#### EXERCISE
Your task is to transcribe, without alteration, the lines from the top of the material below through the line bearing "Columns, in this", inclusive.

▶

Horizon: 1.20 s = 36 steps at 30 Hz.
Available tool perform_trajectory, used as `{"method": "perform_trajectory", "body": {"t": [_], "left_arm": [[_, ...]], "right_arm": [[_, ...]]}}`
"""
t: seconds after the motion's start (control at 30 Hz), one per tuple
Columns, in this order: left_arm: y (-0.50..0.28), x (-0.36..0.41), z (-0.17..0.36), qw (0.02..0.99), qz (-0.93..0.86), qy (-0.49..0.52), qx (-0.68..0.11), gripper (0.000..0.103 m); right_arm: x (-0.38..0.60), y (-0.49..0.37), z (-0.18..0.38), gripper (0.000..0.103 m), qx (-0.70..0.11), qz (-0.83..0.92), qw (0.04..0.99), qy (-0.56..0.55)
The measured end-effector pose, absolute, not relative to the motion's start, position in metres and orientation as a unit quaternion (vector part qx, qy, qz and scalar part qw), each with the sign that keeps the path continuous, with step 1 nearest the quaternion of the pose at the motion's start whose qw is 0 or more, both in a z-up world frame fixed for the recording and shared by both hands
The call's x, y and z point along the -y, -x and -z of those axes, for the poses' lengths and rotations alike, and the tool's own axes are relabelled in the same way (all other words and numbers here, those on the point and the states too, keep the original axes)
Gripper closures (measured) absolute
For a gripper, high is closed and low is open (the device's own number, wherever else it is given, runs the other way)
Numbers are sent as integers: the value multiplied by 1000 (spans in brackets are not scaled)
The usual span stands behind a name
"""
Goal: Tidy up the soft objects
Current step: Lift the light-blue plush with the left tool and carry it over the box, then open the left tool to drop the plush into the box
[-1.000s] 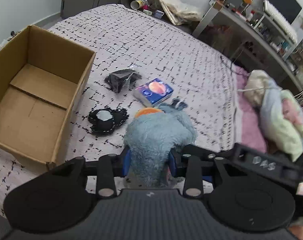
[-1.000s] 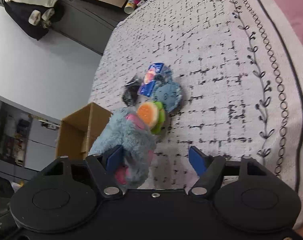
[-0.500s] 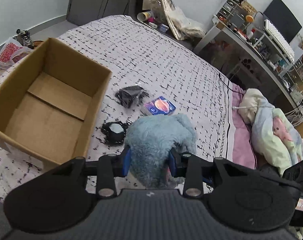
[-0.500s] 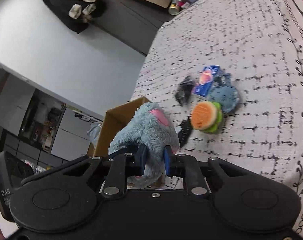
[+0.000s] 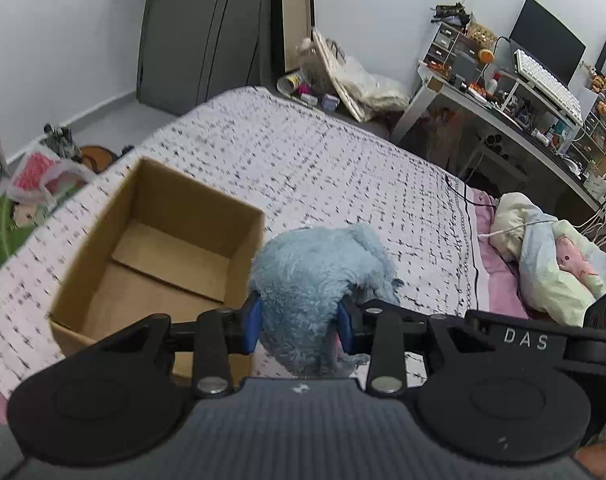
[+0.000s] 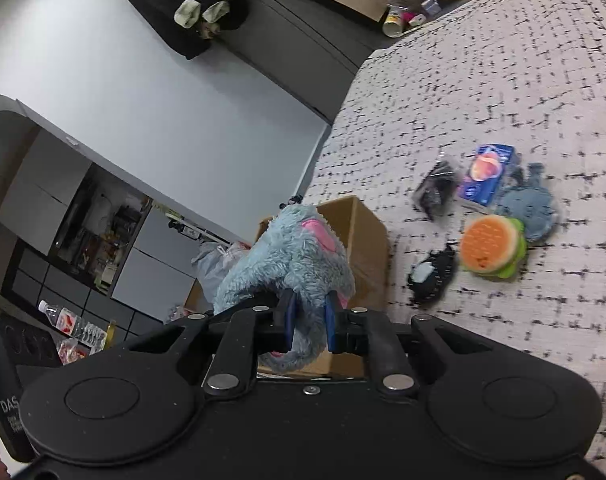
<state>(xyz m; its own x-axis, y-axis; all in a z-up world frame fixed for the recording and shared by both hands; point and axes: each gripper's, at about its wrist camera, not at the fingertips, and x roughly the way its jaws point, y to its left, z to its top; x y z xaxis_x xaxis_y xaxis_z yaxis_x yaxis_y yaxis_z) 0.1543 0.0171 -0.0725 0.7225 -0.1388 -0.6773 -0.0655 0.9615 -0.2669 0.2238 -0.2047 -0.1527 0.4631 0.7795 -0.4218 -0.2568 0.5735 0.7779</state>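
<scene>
Both grippers are shut on one fluffy blue plush toy (image 5: 315, 276), held in the air above the bed. My left gripper (image 5: 299, 322) clamps its body; my right gripper (image 6: 309, 326) pinches another part of the plush (image 6: 287, 256), whose pink ear patches show. The open, empty cardboard box (image 5: 159, 248) stands on the bed just left of and below the plush; in the right wrist view the box (image 6: 367, 240) is behind the toy. A burger plush (image 6: 493, 246), a small blue plush (image 6: 531, 208), a blue packet (image 6: 487, 174) and two dark items (image 6: 431, 276) lie on the bed.
The patterned bedspread (image 5: 323, 160) stretches away. A bundled pastel blanket (image 5: 551, 256) lies at the right edge. A cluttered desk (image 5: 523, 108) stands beyond the bed, and bags lie on the floor at left (image 5: 39, 180).
Both grippers have lifted the blue plush higher and carried it left toward the box. The right gripper closed on the plush during the last second. The other items stayed on the bed.
</scene>
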Motion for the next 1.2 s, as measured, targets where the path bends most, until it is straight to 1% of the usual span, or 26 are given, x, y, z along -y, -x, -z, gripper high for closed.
{"method": "perform_trajectory", "body": {"t": [0.33, 0.47, 0.97, 1.2], "left_arm": [[-151, -48, 77, 925, -4, 124, -359, 66], [-154, -64, 85, 919, -17, 136, -370, 66], [-163, -114, 105, 901, -59, 153, -401, 67], [-171, -134, 123, 888, -84, 162, -423, 67]], "right_arm": [[164, -223, 152, 90, -402, -334, 794, -311], [152, -224, 155, 91, -412, -333, 788, -313], [96, -239, 169, 91, -457, -328, 767, -309], [74, -250, 173, 91, -488, -312, 750, -321]]}}
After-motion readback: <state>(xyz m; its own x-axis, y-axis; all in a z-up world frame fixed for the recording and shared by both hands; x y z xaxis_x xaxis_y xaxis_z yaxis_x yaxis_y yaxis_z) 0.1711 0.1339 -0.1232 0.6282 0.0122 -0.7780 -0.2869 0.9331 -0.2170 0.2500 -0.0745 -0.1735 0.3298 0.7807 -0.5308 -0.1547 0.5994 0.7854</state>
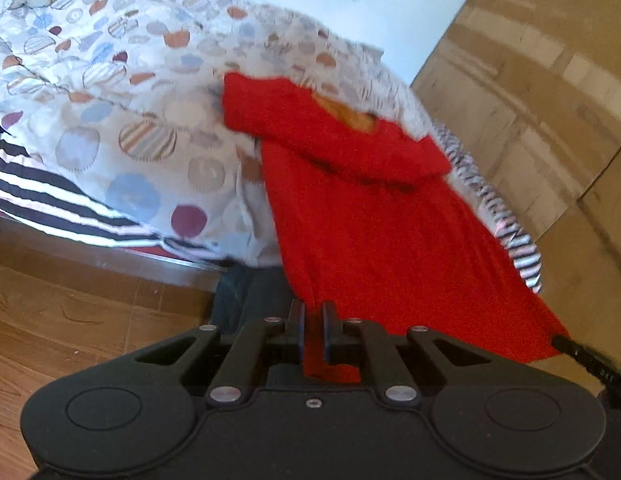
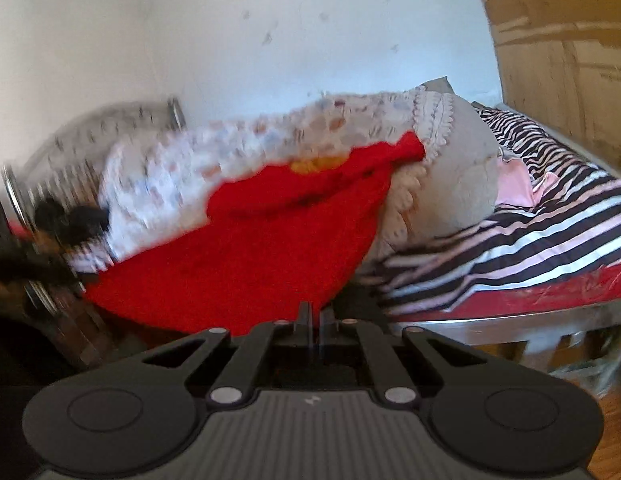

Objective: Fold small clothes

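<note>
A small red garment [image 1: 374, 216] with an orange patch near its top is stretched between my two grippers and drapes over the bed's quilt. My left gripper [image 1: 313, 320] is shut on one corner of its hem, with red cloth pinched between the blue pads. In the right wrist view the same red garment [image 2: 246, 264] spreads out ahead, and my right gripper [image 2: 315, 320] is shut on its near edge. The other gripper's black tip [image 1: 582, 354] shows at the red cloth's far corner in the left wrist view. Both views are blurred by motion.
A quilt with round patches [image 1: 122, 92] lies heaped on the bed over a black, white and pink striped sheet [image 2: 550, 236]. A beige pillow [image 2: 466, 184] lies beside it. Cardboard boxes [image 1: 542, 92] stand at the right, a wooden floor [image 1: 70, 320] lies below.
</note>
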`<state>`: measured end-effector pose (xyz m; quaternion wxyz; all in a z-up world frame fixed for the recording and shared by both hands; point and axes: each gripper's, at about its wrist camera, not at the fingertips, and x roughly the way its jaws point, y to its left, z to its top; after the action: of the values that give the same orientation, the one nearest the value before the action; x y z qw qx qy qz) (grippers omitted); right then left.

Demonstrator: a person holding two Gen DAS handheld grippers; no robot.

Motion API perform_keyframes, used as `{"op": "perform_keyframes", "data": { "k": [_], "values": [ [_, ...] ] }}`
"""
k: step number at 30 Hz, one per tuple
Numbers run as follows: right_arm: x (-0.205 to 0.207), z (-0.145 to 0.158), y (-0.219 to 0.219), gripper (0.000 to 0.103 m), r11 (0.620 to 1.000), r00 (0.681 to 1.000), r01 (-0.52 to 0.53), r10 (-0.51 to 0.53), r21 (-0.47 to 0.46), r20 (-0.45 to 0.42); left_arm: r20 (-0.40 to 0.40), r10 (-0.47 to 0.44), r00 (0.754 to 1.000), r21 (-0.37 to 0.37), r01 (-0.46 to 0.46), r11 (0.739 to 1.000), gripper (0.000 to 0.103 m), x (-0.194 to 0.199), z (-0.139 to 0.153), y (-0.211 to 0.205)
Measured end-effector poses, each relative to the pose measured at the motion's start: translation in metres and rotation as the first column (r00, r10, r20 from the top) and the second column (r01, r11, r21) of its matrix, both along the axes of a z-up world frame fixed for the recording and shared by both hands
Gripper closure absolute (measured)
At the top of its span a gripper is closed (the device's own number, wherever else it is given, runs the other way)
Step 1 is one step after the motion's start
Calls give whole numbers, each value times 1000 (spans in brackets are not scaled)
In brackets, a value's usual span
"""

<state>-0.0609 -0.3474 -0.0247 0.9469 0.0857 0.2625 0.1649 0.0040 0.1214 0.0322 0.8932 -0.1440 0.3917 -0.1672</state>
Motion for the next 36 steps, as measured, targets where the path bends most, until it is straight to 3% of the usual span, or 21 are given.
{"op": "perform_keyframes", "data": {
  "k": [4,11,13,14,15,16,18,19,21,23,26,29,31,36],
  "values": [
    [2,-19,8,100,998,1000,-16,15,-61,-12,-31,-20,999,84,23,996,95,6,-23,-5],
    [1,-37,5,98,996,999,-36,33,-88,-25,-30,-51,998,99,54,994,89,7,-48,-6],
    [1,-41,0,91,994,999,-28,25,-101,-30,-32,-64,997,112,67,992,83,6,-53,-5],
    [1,-44,-2,88,993,999,-20,17,-117,-29,-29,-68,997,113,71,991,73,5,-55,-4],
    [0,-46,-4,74,990,1000,-12,8,-138,-27,-23,-68,997,118,70,990,62,4,-56,-2],
    [0,-48,-6,52,986,1000,-4,0,-165,-24,-14,-62,998,132,64,989,56,3,-58,1],
    [-4,-55,-7,33,964,1000,19,-17,-265,9,12,-47,999,183,43,982,42,2,-60,4],
    [-6,-58,-5,31,946,999,25,-16,-324,30,34,-44,998,223,35,974,38,1,-62,6],
    [-9,-66,-2,24,899,998,22,2,-436,55,59,-53,997,273,35,961,21,1,-66,9],
    [-11,-73,0,16,864,996,12,32,-504,79,73,-71,995,321,44,946,18,1,-72,14],
    [-13,-88,2,15,808,988,-34,116,-588,101,69,-125,990,391,89,916,12,0,-80,18],
    [-11,-104,10,16,724,968,-78,221,-686,123,85,-156,984,445,103,890,10,-1,-90,25],
    [-10,-116,19,18,639,942,-87,303,-765,147,77,-157,985,466,104,879,9,-1,-95,30],
    [-19,-154,46,27,342,825,-62,547,-938,145,57,-108,993,474,68,878,7,-1,-104,41]
  ]
}}
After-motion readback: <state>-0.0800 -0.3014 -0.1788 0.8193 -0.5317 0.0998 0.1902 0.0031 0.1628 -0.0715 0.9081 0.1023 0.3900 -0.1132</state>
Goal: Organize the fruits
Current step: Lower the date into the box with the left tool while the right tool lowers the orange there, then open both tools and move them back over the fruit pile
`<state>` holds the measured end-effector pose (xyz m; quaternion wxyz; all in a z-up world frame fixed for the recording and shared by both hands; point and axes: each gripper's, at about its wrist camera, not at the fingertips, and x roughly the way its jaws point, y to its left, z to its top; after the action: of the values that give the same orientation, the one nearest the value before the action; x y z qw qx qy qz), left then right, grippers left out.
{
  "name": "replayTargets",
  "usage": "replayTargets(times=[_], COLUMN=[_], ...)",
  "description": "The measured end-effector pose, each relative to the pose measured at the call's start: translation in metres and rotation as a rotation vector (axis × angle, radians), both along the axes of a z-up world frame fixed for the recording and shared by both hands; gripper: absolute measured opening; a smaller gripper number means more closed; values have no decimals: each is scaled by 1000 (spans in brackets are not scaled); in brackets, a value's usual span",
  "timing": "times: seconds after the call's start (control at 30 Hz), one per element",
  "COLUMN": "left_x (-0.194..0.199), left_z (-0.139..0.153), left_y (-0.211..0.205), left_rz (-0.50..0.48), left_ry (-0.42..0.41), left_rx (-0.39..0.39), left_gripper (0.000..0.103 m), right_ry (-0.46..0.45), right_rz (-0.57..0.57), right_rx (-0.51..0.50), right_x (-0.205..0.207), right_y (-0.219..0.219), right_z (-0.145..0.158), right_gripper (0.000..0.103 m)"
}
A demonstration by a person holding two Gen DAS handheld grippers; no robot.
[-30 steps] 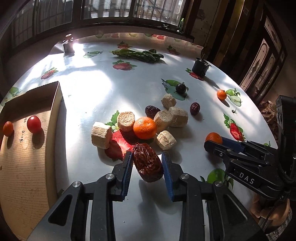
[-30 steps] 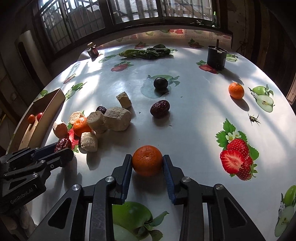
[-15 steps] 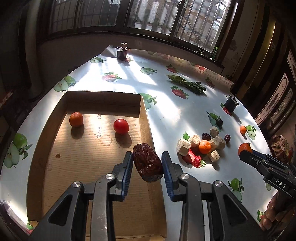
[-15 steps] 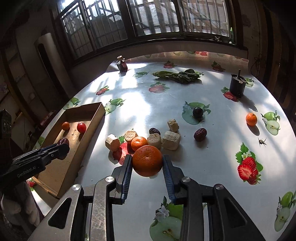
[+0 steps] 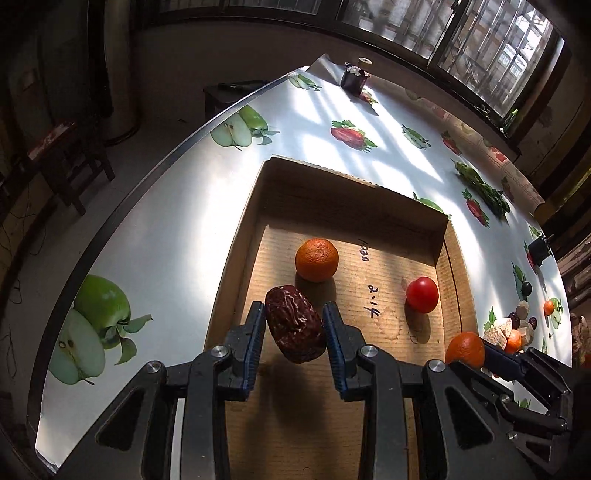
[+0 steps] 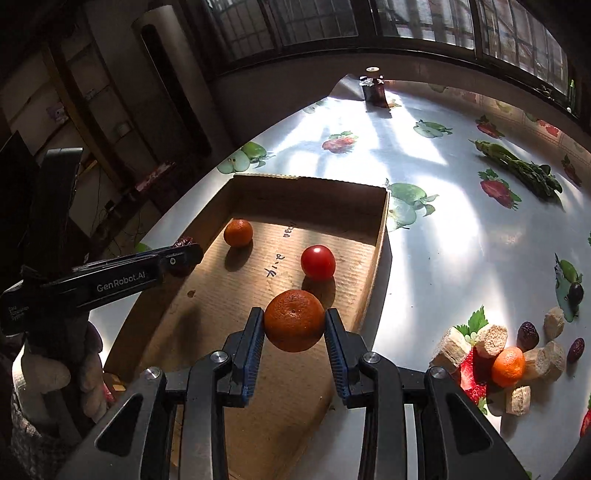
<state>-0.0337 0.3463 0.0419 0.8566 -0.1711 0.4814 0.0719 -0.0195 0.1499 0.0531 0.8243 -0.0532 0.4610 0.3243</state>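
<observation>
The left gripper (image 5: 294,325) grips a wrinkled dark-red date (image 5: 294,329); the right gripper (image 6: 294,325) grips a round orange tangerine (image 6: 294,320). Both hang over the brown cardboard box (image 5: 373,310) at frame centre.

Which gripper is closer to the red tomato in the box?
Right. The right gripper, holding a tangerine, sits just in front of the tomato; the left gripper hovers farther off, near the box's opposite wall.

Home dining room, fruit-print tablecloth (image 5: 177,206), barred windows (image 6: 461,18), wooden chair (image 5: 70,155)
</observation>
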Motion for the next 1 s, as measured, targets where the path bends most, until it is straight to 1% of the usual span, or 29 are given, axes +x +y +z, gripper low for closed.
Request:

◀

#### ANSWER SECTION
Horizon: 1.20 s = 36 steps at 30 Hz.
Available tool perform_trajectory, used as `{"method": "perform_trajectory", "body": {"t": [_], "left_arm": [[_, ...]], "right_arm": [[_, ...]]}}`
"""
t: seconds after the motion's start (control at 30 Hz), one per tuple
Columns, in this order: left_arm: y (-0.50..0.28), x (-0.36..0.41), z (-0.17..0.36), qw (0.02..0.99), qz (-0.93..0.86), qy (-0.49..0.52), qx (-0.68..0.11), gripper (0.000..0.103 m); right_arm: x (-0.38..0.60), y (-0.49..0.37), z (-0.18..0.38), gripper (0.000..0.103 m), qx (-0.70..0.11), qz (-0.83..0.92), qw (0.04..0.99), qy (-0.56..0.55)

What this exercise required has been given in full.